Она повесила трубку. Я поднялась к себе в комнату, собрала всю свою мужскую одежду, выбросила в окно и полдня сжигала ее. Затем надела старый костюм «Шанель», который мама подарила мне в 1993 году, то есть десять лет назад. К счастью, костюмы «Шанель» никогда не выходят из моды. Я долго красилась, зная, что для того, чтобы заключить брак по расчету, лучше быть женщиной. Я доверила Бобу, которому уже исполнилось тринадцать лет, его трех племянников и двух племянниц. В случае необходимости он должен был позвонить Глозерам. Я часто задавалась вопросом: почему столько человек умерло у Брабанов и ни одного у Глозеров? Может, они сами были смертью? Смертью, которая смотрит на вас каждое утро и каждый вечер, улыбается, успокаивает, не переставая ждать.

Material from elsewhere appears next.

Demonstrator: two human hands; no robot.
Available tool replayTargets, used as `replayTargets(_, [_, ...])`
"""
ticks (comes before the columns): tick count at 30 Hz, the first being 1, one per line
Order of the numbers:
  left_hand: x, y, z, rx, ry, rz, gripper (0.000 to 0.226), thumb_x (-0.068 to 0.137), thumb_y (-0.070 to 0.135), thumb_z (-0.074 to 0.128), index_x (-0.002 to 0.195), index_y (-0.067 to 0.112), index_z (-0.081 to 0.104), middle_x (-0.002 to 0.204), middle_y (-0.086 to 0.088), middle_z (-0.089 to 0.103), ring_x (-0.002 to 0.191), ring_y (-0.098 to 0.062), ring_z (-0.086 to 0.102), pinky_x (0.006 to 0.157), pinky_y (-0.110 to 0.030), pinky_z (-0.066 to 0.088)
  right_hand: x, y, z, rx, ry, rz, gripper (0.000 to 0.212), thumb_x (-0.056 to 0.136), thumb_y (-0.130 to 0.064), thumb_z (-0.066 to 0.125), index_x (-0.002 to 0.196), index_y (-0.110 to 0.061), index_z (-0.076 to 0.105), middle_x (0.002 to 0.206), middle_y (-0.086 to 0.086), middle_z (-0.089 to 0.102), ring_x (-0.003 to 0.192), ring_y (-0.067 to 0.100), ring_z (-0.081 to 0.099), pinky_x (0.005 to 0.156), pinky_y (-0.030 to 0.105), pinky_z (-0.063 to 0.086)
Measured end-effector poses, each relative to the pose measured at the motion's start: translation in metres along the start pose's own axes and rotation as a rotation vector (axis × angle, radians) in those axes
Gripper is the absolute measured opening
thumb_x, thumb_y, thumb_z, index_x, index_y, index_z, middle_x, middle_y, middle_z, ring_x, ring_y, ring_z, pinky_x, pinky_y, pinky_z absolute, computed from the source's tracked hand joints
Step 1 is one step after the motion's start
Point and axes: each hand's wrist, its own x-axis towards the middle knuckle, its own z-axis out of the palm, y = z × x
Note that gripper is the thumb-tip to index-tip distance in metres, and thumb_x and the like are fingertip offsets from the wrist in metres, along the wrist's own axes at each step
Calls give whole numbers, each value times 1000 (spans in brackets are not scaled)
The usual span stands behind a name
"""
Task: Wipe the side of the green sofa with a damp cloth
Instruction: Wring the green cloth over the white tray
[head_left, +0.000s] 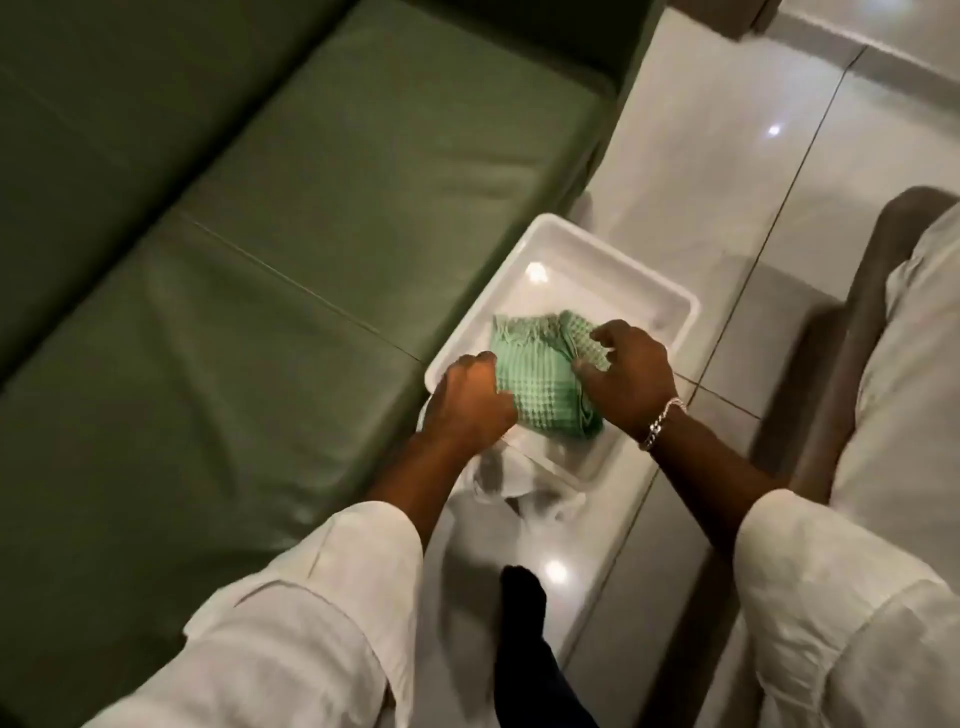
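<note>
A bunched light-green waffle-weave cloth (540, 384) sits over the near part of a shallow white rectangular plastic tray (670, 301) on the glossy pale tiled floor (810, 156). The left hand (467, 405) has its fingers curled tight on the cloth's left edge; the right hand (631, 376), with a silver chain bracelet (662, 423) at the wrist, pinches the right edge. The tray's left rim lies just beside the dark green leather sofa (234, 260); open floor lies to the right.

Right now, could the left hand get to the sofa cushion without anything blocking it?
Probably yes. The left hand grips the green cloth over the white tray, right beside the sofa cushion. Nothing lies between them, though it would have to let go or carry the cloth along.
</note>
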Motion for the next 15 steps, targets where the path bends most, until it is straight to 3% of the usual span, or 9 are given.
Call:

Убедить Ивана бросить преподавателя физкультуры, с которым он жил вот уже два года, было нелегко. Теперь он даже не понимал, как его когда-то привлекали женщины. Гомосексуальность заставила его открыть, что можно любить человека и не быть преследуемым, оскорбляемым и разоренным им. Мне пришлось вступить в драку, прибегнув к обману и хитростям, и даже умолять его снова лечь со мной в постель. В течение целого года единственный сын Глозеров разрывался между мною и своим любовником, Пале-Руаялем и улицей Руже-де-Лиля, детьми Синеситты и бульдогами преподавателя гимнастики. Я уже совсем отчаялась и перестала верить, что он когда-нибудь попросит моей руки, и даже начала посматривать на некоторых владельцев галерей, а также на незнакомцев, которых случайно встречала на улице, у моего торговца красками или в супермаркете, когда сделала тест на беременность и он оказался позитивным. Я сообщила об этом Ивану. В тот же вечер он порвал с преподавателем гимнастики. Мы поженились через несколько дней после моего обращения в иудаизм.